Task instructions - Print each entry verbatim.

:::::

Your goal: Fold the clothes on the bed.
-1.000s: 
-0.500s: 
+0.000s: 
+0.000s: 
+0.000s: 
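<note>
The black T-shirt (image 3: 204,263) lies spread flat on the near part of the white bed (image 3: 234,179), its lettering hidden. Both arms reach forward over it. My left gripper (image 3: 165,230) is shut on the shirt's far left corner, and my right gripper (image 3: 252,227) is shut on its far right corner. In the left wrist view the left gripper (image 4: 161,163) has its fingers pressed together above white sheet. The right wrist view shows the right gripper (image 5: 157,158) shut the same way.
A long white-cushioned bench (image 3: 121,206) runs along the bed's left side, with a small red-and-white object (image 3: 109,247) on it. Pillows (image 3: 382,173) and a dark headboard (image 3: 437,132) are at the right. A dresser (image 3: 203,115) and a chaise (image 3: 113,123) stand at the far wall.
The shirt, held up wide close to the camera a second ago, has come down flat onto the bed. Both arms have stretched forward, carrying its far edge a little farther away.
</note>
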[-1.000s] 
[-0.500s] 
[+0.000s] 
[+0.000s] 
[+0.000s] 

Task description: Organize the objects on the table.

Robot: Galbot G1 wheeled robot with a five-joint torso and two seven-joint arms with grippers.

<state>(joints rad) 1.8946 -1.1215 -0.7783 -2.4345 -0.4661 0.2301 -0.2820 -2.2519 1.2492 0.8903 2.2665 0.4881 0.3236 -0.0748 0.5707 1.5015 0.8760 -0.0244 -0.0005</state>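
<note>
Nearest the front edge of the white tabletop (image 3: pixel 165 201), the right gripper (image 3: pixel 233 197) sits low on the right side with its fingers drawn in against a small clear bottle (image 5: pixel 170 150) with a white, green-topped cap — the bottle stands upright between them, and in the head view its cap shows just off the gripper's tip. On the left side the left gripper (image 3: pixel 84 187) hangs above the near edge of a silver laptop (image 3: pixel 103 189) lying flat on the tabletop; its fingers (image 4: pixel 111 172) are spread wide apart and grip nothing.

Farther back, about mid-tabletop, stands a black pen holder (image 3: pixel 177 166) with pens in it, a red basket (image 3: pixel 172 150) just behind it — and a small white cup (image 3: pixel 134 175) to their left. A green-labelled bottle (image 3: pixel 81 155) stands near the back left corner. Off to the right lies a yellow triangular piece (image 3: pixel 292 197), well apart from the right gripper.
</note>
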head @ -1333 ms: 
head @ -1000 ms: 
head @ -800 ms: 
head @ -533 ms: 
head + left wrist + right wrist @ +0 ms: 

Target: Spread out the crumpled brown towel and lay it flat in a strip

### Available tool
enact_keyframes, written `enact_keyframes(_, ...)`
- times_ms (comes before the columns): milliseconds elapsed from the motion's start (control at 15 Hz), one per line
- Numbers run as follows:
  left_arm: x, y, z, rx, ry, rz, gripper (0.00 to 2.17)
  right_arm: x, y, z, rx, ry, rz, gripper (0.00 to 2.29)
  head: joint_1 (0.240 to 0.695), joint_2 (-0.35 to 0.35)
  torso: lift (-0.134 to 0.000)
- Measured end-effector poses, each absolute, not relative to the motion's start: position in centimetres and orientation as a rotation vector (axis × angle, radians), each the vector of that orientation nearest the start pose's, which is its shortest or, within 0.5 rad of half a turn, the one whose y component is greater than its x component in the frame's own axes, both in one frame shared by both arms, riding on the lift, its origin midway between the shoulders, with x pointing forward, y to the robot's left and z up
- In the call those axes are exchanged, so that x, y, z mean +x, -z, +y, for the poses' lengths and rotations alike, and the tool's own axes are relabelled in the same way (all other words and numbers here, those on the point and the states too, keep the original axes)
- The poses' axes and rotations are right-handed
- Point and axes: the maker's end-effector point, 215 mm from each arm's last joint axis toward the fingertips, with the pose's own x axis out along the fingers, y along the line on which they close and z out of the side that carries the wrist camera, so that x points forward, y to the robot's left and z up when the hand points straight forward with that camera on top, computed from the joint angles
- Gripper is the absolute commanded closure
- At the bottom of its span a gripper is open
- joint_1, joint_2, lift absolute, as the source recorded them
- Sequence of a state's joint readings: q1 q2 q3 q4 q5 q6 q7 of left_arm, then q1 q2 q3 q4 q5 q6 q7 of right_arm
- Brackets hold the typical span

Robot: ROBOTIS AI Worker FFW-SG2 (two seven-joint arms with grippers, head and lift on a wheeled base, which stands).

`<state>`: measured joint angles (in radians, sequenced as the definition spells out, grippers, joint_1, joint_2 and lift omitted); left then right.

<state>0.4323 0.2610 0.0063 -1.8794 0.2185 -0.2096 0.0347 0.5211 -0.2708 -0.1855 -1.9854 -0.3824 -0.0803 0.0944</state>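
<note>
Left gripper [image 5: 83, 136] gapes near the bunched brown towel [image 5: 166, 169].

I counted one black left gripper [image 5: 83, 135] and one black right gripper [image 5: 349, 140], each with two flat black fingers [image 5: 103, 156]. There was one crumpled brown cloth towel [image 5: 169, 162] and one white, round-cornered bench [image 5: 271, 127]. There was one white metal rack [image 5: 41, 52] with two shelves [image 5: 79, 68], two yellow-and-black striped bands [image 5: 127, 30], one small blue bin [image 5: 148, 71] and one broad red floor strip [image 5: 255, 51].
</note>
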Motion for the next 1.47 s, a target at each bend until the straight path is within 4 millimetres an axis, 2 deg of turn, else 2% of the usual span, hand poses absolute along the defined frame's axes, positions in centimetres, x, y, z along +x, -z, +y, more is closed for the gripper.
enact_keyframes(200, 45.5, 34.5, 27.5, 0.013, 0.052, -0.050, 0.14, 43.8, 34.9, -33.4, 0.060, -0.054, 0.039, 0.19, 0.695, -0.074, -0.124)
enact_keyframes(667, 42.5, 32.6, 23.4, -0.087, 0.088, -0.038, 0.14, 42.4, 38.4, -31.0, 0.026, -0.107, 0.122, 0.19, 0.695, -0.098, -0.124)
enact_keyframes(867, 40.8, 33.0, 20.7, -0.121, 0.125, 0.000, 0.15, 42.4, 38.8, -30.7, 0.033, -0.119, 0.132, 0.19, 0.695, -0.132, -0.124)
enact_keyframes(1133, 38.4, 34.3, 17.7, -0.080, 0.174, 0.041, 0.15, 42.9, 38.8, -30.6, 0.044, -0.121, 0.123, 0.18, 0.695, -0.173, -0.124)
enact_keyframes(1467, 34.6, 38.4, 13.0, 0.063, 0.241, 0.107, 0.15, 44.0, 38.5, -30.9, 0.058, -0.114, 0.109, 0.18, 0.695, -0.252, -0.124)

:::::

Reply to the exercise -
Your goal: Fold the clothes on the bed.
-1.000s: 
-0.500s: 
+0.000s: 
+0.000s: 
+0.000s: 
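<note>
The black T-shirt (image 3: 204,263) lies spread flat on the near part of the white bed (image 3: 234,179), its lettering hidden. Both arms reach forward over it. My left gripper (image 3: 165,230) is shut on the shirt's far left corner, and my right gripper (image 3: 252,227) is shut on its far right corner. In the left wrist view the left gripper (image 4: 161,163) has its fingers pressed together above white sheet. The right wrist view shows the right gripper (image 5: 157,158) shut the same way.
A long white-cushioned bench (image 3: 121,206) runs along the bed's left side, with a small red-and-white object (image 3: 109,247) on it. Pillows (image 3: 382,173) and a dark headboard (image 3: 437,132) are at the right. A dresser (image 3: 203,115) and a chaise (image 3: 113,123) stand at the far wall.
The shirt, held up wide close to the camera a second ago, has come down flat onto the bed. Both arms have stretched forward, carrying its far edge a little farther away.
</note>
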[-1.000s] 
[-0.500s] 
[+0.000s] 
[+0.000s] 
[+0.000s] 

Task description: Organize the objects on the table.

Robot: Galbot G1 wheeled robot with a five-joint torso and two seven-joint arms with grippers.

<state>(joints rad) 1.8946 -1.1215 -0.7783 -2.4345 -0.4661 0.2301 -0.2820 -2.2519 1.2492 0.8903 2.2665 0.4881 0.3236 -0.0748 0.5707 1.5015 0.8760 -0.0244 -0.0005</state>
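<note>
Nearest the front edge of the white tabletop (image 3: pixel 165 201), the right gripper (image 3: pixel 233 197) sits low on the right side with its fingers drawn in against a small clear bottle (image 5: pixel 170 150) with a white, green-topped cap — the bottle stands upright between them, and in the head view its cap shows just off the gripper's tip. On the left side the left gripper (image 3: pixel 84 187) hangs above the near edge of a silver laptop (image 3: pixel 103 189) lying flat on the tabletop; its fingers (image 4: pixel 111 172) are spread wide apart and grip nothing.

Farther back, about mid-tabletop, stands a black pen holder (image 3: pixel 177 166) with pens in it, a red basket (image 3: pixel 172 150) just behind it — and a small white cup (image 3: pixel 134 175) to their left. A green-labelled bottle (image 3: pixel 81 155) stands near the back left corner. Off to the right lies a yellow triangular piece (image 3: pixel 292 197), well apart from the right gripper.
</note>
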head @ -1333 ms: 
head @ -1000 ms: 
head @ -800 ms: 
head @ -533 ms: 
head + left wrist + right wrist @ +0 ms: 

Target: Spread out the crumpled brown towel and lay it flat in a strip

### Available tool
enact_keyframes, written `enact_keyframes(_, ...)`
- times_ms (comes before the columns): milliseconds elapsed from the motion's start (control at 15 Hz), one per line
- Numbers run as follows:
  left_arm: x, y, z, rx, ry, rz, gripper (0.00 to 2.17)
  right_arm: x, y, z, rx, ry, rz, gripper (0.00 to 2.29)
  head: joint_1 (0.240 to 0.695), joint_2 (-0.35 to 0.35)
  torso: lift (-0.134 to 0.000)
- Measured end-effector poses, each absolute, not relative to the motion's start: position in centimetres and orientation as a rotation vector (axis × angle, radians), each the vector of that orientation nearest the start pose's, which is its shortest or, within 0.5 rad of half a turn, the one whose y component is greater than its x component in the frame's own axes, both in one frame shared by both arms, riding on the lift, its origin midway between the shoulders, with x pointing forward, y to the robot's left and z up
- In the call those axes are exchanged, so that x, y, z mean +x, -z, +y, for the poses' lengths and rotations alike, and the tool's own axes are relabelled in the same way (all other words and numbers here, those on the point and the states too, keep the original axes)
- The poses' axes and rotations are right-handed
- Point and axes: the maker's end-effector point, 215 mm from each arm's last joint axis toward the fingertips, with the pose's own x axis out along the fingers, y along the line on which they close and z out of the side that carries the wrist camera, so that x points forward, y to the robot's left and z up when the hand points straight forward with that camera on top, computed from the joint angles
- Gripper is the absolute commanded closure
- At the bottom of its span a gripper is open
- joint_1, joint_2, lift absolute, as the source recorded them
- Sequence of a state's joint readings: q1 q2 q3 q4 q5 q6 q7 of left_arm, then q1 q2 q3 q4 q5 q6 q7 of right_arm
- Brackets hold the typical span

Robot: ROBOTIS AI Worker FFW-SG2 (two seven-joint arms with grippers, head and lift on a wheeled base, which stands).

`<state>`: measured joint angles (in radians, sequenced as the definition spells out, grippers, joint_1, joint_2 and lift omitted); left then right.

<state>0.4323 0.2610 0.0063 -1.8794 0.2185 -0.2096 0.0347 0.5211 -0.2708 -0.1855 -1.9854 -0.3824 -0.0803 0.0944</state>
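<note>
Left gripper [image 5: 83, 136] gapes near the bunched brown towel [image 5: 166, 169].

I counted one black left gripper [image 5: 83, 135] and one black right gripper [image 5: 349, 140], each with two flat black fingers [image 5: 103, 156]. There was one crumpled brown cloth towel [image 5: 169, 162] and one white, round-cornered bench [image 5: 271, 127]. There was one white metal rack [image 5: 41, 52] with two shelves [image 5: 79, 68], two yellow-and-black striped bands [image 5: 127, 30], one small blue bin [image 5: 148, 71] and one broad red floor strip [image 5: 255, 51].
</note>
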Motion for the next 1.47 s, a target at each bend until the straight path is within 4 millimetres an axis, 2 deg of turn, else 2% of the usual span, hand poses absolute along the defined frame's axes, positions in centimetres, x, y, z along +x, -z, +y, more is closed for the gripper.
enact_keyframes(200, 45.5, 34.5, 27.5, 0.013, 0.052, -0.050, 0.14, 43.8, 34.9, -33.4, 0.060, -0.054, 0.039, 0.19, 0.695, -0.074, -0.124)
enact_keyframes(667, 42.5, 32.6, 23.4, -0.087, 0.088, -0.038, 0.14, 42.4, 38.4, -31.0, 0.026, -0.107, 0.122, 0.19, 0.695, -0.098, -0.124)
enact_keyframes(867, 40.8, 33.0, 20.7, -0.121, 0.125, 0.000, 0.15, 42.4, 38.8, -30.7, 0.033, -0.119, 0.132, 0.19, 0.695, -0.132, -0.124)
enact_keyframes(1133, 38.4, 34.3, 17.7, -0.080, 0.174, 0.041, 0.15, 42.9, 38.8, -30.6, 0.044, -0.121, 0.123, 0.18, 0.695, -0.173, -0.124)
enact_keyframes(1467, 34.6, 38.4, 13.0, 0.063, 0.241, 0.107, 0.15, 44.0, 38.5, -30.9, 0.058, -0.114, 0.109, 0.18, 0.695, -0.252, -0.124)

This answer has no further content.